25 minutes into the journey, the cruise guide spotted some activity and she asked the captain to take the boat in a particular direction. In a few minutes the boat stopped and we were asked to go out onto the viewing balconies and…oh…my…. gosh! There were 150 dolphins all around us, cavorting, jumping, twirling and zipping to and fro, everywhere we looked! I had never seen anything so fantastic. The dolphins were actually playing with one another. One of them put on a magnificent show for us by shooting vertically out of the water and twirling around before he dived back into the water.We were among the pod of dolphins for half an hour and all of us on that boat, had the time of our lives!

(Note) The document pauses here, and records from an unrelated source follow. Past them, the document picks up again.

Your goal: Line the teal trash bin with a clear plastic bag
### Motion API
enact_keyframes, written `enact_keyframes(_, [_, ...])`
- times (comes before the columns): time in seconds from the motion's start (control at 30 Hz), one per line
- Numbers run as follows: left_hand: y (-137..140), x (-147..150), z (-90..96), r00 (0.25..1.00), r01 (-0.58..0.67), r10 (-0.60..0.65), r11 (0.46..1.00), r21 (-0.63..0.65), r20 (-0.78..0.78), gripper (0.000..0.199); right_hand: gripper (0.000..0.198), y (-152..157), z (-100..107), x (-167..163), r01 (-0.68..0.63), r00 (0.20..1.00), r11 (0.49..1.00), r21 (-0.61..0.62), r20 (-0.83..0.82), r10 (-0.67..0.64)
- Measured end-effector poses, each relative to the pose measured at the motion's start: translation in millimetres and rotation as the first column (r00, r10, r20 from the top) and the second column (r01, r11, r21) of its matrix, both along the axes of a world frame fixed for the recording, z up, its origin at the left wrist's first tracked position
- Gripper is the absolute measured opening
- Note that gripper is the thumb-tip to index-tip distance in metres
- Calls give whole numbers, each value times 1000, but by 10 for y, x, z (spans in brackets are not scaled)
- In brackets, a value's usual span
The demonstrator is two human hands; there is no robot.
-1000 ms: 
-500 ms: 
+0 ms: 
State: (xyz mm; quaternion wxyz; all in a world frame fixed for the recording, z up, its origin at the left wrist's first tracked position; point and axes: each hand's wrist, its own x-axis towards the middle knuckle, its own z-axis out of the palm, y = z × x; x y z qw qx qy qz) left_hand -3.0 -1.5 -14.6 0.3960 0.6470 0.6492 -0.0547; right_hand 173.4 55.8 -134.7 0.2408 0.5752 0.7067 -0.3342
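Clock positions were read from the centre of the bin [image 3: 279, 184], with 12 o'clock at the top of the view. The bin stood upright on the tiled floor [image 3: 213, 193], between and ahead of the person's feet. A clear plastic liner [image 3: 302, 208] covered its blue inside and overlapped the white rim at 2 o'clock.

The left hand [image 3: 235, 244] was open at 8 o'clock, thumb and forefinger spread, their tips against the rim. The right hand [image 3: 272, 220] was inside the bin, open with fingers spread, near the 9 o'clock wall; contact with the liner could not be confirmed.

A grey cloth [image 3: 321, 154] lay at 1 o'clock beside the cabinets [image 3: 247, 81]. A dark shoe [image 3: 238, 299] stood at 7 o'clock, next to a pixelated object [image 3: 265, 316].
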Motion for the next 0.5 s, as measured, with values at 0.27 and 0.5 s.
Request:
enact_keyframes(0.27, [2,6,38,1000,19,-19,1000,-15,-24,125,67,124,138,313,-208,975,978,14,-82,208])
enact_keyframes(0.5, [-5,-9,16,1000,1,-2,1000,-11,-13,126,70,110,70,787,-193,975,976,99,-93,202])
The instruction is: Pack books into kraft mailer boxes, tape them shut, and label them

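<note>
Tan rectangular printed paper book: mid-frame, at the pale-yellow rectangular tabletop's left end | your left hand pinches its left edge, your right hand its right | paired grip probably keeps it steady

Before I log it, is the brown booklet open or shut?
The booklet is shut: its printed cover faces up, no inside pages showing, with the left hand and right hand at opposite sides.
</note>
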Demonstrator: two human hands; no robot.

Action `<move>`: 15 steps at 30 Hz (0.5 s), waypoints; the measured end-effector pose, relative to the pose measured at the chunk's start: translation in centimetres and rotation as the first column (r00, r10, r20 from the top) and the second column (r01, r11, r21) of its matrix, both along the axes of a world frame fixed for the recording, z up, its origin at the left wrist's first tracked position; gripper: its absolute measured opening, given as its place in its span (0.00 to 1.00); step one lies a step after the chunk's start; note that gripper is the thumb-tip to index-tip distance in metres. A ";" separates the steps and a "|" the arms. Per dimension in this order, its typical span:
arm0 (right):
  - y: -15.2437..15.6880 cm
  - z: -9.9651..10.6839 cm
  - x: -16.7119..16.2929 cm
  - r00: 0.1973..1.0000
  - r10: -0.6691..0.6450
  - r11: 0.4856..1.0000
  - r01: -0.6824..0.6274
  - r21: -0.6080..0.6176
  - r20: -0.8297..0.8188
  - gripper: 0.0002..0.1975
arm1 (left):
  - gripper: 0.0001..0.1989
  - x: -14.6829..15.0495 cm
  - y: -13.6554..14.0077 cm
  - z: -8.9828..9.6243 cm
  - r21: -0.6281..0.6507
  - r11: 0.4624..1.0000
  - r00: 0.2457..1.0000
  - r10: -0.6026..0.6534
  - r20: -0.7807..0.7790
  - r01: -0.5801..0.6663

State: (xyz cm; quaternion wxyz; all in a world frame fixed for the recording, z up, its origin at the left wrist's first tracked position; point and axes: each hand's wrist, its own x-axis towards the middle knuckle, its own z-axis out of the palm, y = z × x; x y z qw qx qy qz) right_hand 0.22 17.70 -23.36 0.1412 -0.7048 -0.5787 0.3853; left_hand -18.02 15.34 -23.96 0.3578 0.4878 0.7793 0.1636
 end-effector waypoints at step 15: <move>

Later on we saw a few cliffs populated by seals and another couple of huge rocks dotted with sea birds.

On our return, the trusty GPS got us up to the door of our hotel, Kaikoura turned out to be a fantastic experience. The day after, we were joined by a couple of friends and the next morning we were picked up at the hotel lobby for a transfer to the railway station at 8 a.m. in the morning. We were taking the TranzAlpine Scenic Train journey to Greymouth and from there; we were going to Franz Josef to see the glacier. The TranzAlpine Scenic Train journey is rated to be one of the world’s great train journeys. It travels between Christchurch and Greymouth, spanning the distance between the Eastern and Western coastlines of New Zealand.

The train had comfortable seating arrangements and it had open viewing carriages for unobstructed viewing. We passed through the Canterbury plains and spectacular gorges and river valleys of the Waimakariri River. The train then climbed into the Southern Alps and then descended through a lush rich rainforest to reach the West coast town of Greymouth.

From Greymouth we drove to Franz Josef. We reached there at 7 p.m. in the evening and checked into the Westwood Lodge, a beautiful lodge, set among a bush garden with a view of the Southern Alps. The use of natural timber lent a very rustic feel to the place and the fragrance of the wood, permeated the air. It was raining hard but that did nothing to dampen our spirits and we soon set off to find a place for dinner.

We found a quaint little restaurant with food that was outstanding and staff that was most warm and friendly. There was a welcome fireplace and we had a good time standing around the fire, chatting with the owners and other customers.

The rain came down relentlessly but, being in what we figured was a rain forest area, it created a very unique and romantic atmosphere. All of us spent some ‘after – dinner’ quiet time next to the fireplace, sipping on something to drink and solving puzzles and then we retired for the day…Only to wake up to more rain!

We had planned to take the helicopter up to the Franz Josef glacier but the visibility was so poor that none of the operators were flying.